◆ WHAT TO DO
Your reply should be one number: how many lines of the material contain the word "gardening".

-- DATA follows --

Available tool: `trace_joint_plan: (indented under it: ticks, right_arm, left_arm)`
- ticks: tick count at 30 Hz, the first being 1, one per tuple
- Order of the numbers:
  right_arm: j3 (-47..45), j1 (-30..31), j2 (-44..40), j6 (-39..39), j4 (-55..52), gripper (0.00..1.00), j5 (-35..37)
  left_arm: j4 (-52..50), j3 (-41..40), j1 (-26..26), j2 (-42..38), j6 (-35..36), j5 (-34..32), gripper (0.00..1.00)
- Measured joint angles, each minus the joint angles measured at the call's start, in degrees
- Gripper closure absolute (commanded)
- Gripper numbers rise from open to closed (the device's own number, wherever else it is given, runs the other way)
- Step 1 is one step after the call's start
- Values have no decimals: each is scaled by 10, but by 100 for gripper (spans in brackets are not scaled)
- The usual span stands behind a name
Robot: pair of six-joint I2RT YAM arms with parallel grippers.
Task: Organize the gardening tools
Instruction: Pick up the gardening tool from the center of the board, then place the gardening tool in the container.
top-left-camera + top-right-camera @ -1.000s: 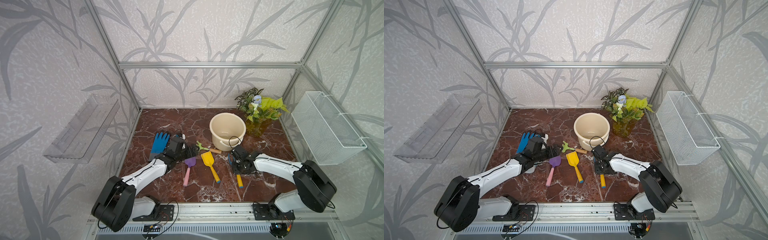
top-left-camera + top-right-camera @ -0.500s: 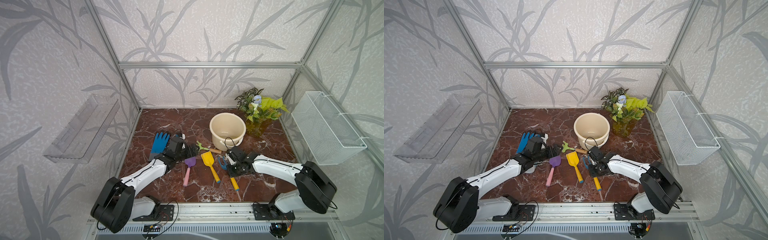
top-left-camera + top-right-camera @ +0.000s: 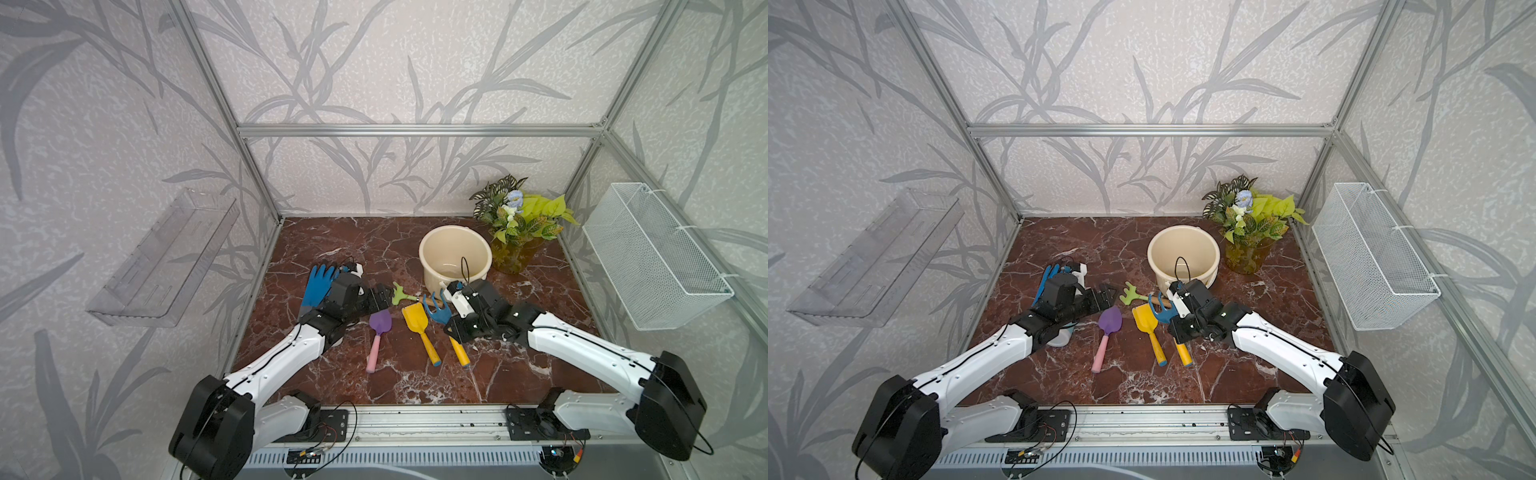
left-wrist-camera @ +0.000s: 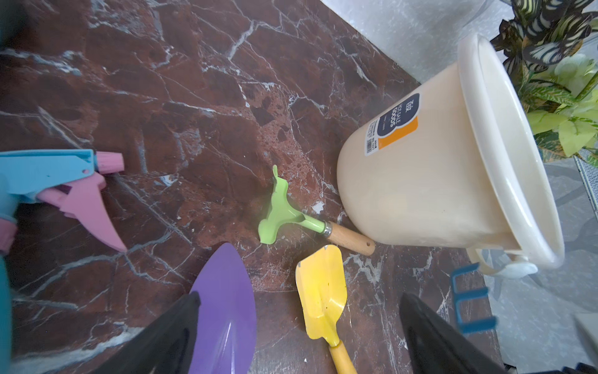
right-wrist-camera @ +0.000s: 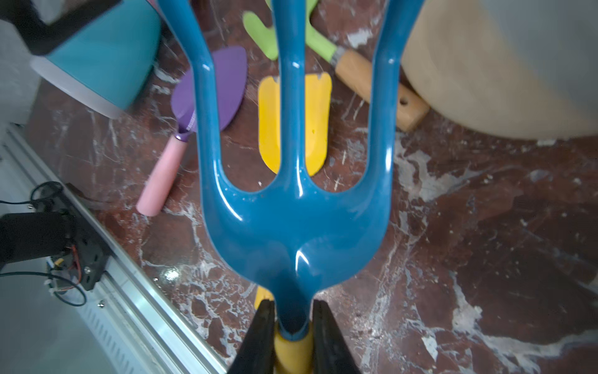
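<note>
Right gripper (image 5: pixel 293 323): the jaws are closed narrow on the neck of the blue fork (image 5: pixel 293 226), at the point where the blue head meets its yellow handle. The three prongs extend away from the jaws toward the cream bucket (image 4: pixel 420 181). The head is clear of the marble table (image 3: pixel 332 245). Whether the handle end touches the surface cannot be determined from the top views.

Left gripper (image 4: pixel 299 301): the jaws are spread wide and hold nothing. They hang above the blades of the purple trowel (image 3: pixel 380 323) and the yellow shovel (image 3: pixel 415 318), and point toward the green rake (image 4: pixel 281 213).

Tool positions:
- The trowel, shovel and fork sit side by side near the middle of the table. Blades face the back wall and handles face the front rail.
- The trowel is nearest the left arm, the shovel is in the middle, and the fork is nearest the right arm.
- The rake lies flat behind them. Its wooden handle end is just beside the base of the bucket.

Surroundings: a spray bottle (image 4: pixel 48 175) stands under the left arm, with a blue glove (image 3: pixel 320 282) behind it. A potted plant (image 3: pixel 519 216) occupies the back corner beside the bucket.
</note>
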Motion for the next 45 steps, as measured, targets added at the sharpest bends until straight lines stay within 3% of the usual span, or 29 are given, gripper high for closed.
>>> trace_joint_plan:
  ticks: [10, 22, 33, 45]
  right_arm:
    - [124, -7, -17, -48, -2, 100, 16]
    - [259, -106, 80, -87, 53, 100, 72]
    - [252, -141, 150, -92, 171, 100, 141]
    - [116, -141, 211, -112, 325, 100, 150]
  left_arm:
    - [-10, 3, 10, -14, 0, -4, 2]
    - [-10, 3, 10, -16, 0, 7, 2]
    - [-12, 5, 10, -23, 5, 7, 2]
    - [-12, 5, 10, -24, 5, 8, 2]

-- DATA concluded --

◆ SOLUTION FOR THIS EXERCISE
2